Direct repeats showed limited signs of elevated SNV mutagenesis but exhibited a peculiar pattern of indels. We observe only a small increase in SNVs immediately flanking the motif, which scales with increasing motif length and decreasing spacer length (Supplementary Fig. 4a). We observed a much greater relative increase in the rate of indels. In particular, we observed deletions within the motif and insertions that appeared at the beginning of the motif and at interruptions (Supplementary Fig. 4b). Repeats with spacers under 10 nt exhibited the most insertions (Supplementary Fig. 4b). We further saw that only insertions longer than 5 nt were elevated (Fig. 4a and Supplementary Fig. 4b). We confirmed that these long insertions represent partial duplications of the motif, typically encompassing one of the two repeats along with the spacer sequence (Fig. 4c,d, and Extended Data Fig. 4a). Interruptions appear to influence the start and stop of the duplication, appearing at the insertion boundaries more frequently than expected (Extended Data Fig. 4b).

Fig. 4 ∣. Duplications at direct repeat motifs.

a, Insertions of >5 nt within direct repeats. x-axis is motif length (length of one repeat, not including spacer). y-axis is relative mutation frequency. Data presented as mean values, with error bars indicating 95% binomial confidence intervals. Confidence values derived from n = 76,156 individuals and the dynamic loci count. Blue, no sequencing quality filters; green and yellow, increasingly stringent quality filters. b, Direct repeats adopting a slipped-strand secondary structure. Loops include one copy of the repeat and the spacer sequence. Loops may be stabilized by ad hoc base pairing (not pictured). c, Direct repeat motifs (A) separated by a spacer sequence (B). d, Frequently observed A-B-A-B-A arrangement following duplication of motif and spacer. e, Model for motif duplication during replication. Left, leading strand pauses after encountering secondary structure. Middle, template-switch of the leading strand to copy from the nascent lagging strand Okazaki fragment, which may begin within the second copy of the repeat. Right, after replicating to the end of the Okazaki fragment, the nascent leading strand switches back to the leading strand template, landing again within the first repeat. Upon completion of replication, the resulting arrangement would be A-B-A-B-A.

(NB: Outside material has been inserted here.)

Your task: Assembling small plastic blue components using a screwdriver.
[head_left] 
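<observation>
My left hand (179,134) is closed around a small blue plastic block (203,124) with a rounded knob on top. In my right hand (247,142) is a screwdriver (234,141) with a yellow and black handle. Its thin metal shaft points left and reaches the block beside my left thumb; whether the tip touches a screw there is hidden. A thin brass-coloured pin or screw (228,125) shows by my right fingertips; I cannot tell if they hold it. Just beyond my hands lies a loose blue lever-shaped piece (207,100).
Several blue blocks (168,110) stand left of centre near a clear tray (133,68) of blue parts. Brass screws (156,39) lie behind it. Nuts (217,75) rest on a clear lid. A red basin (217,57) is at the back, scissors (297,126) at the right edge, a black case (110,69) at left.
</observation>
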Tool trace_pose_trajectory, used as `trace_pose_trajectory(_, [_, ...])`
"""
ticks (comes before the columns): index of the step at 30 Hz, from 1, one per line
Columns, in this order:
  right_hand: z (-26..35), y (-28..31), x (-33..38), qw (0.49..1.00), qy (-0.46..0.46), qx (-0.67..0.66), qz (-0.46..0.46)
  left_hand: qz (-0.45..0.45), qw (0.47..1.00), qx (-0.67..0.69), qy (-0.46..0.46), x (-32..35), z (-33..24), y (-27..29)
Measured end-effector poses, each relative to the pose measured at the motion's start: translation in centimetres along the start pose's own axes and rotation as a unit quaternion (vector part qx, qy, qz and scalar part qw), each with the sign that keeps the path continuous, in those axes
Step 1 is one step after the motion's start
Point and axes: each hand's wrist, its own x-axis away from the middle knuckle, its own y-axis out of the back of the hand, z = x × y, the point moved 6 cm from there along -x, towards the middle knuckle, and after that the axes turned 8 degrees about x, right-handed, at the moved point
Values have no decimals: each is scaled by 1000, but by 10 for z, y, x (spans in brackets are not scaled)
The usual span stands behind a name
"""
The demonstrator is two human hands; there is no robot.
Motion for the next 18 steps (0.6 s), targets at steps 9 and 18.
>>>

We further investigated the fidelity of duplications within direct repeats. Of 11,869 insertions with a length of 10 nt or greater, we found 5,382 where the insertion perfectly matched a region within the motif, 550 with a single base mismatch and 79 with two mismatches. Treating these mismatches as polymerase errors during synthesis of the duplication, we calculated the error density to be ~2 × 10⁻³ errors per nt, with a spectrum favoring transversions, when compared with the spectrum of de novo germline mutations (Supplementary Fig. 4c). We also found 33 dinucleotide mismatches, representing an error density of ~3 × 10⁻⁴, and with a spectrum that favored NN>TT or NN>AA mutations (Supplementary Fig. 4d).

In contrast to direct repeats, inverted repeats appear prone to SNVs rather than indels (Supplementary Fig. 5a,b). Although issues with low power obscure the analysis, one clear pattern emerges: inverted repeats separated by spacers of 1 or 3 nt appear to be excessively mutagenic at the center of the spacer (Supplementary Fig. 5a), similar to a previous report³. This occurs in a stem length-dependent manner. Although power limited, we do not see a strong elevation of APOBEC-related TCN>T mutations at these spacers (Supplementary Fig. 5c). We see that spacers of 2 or 3 nt more frequently mutate to extend the inverted motif, removing or shortening the spacer, respectively (Supplementary Fig. 5a). We find no evidence that the positions flanking IRs frequently mutate in a manner that would extend the motif (Supplementary Fig. 5a). Thus, inverted symmetry would tend to extend inward to shrink the spacer, but not outward into the genome, limiting self-propagation of symmetry. Although power limited, we see indications that IRs with short spacers may also be mutagenic within the stems of the motif, more frequently mutating to correct interruptions (Supplementary Fig. 5a).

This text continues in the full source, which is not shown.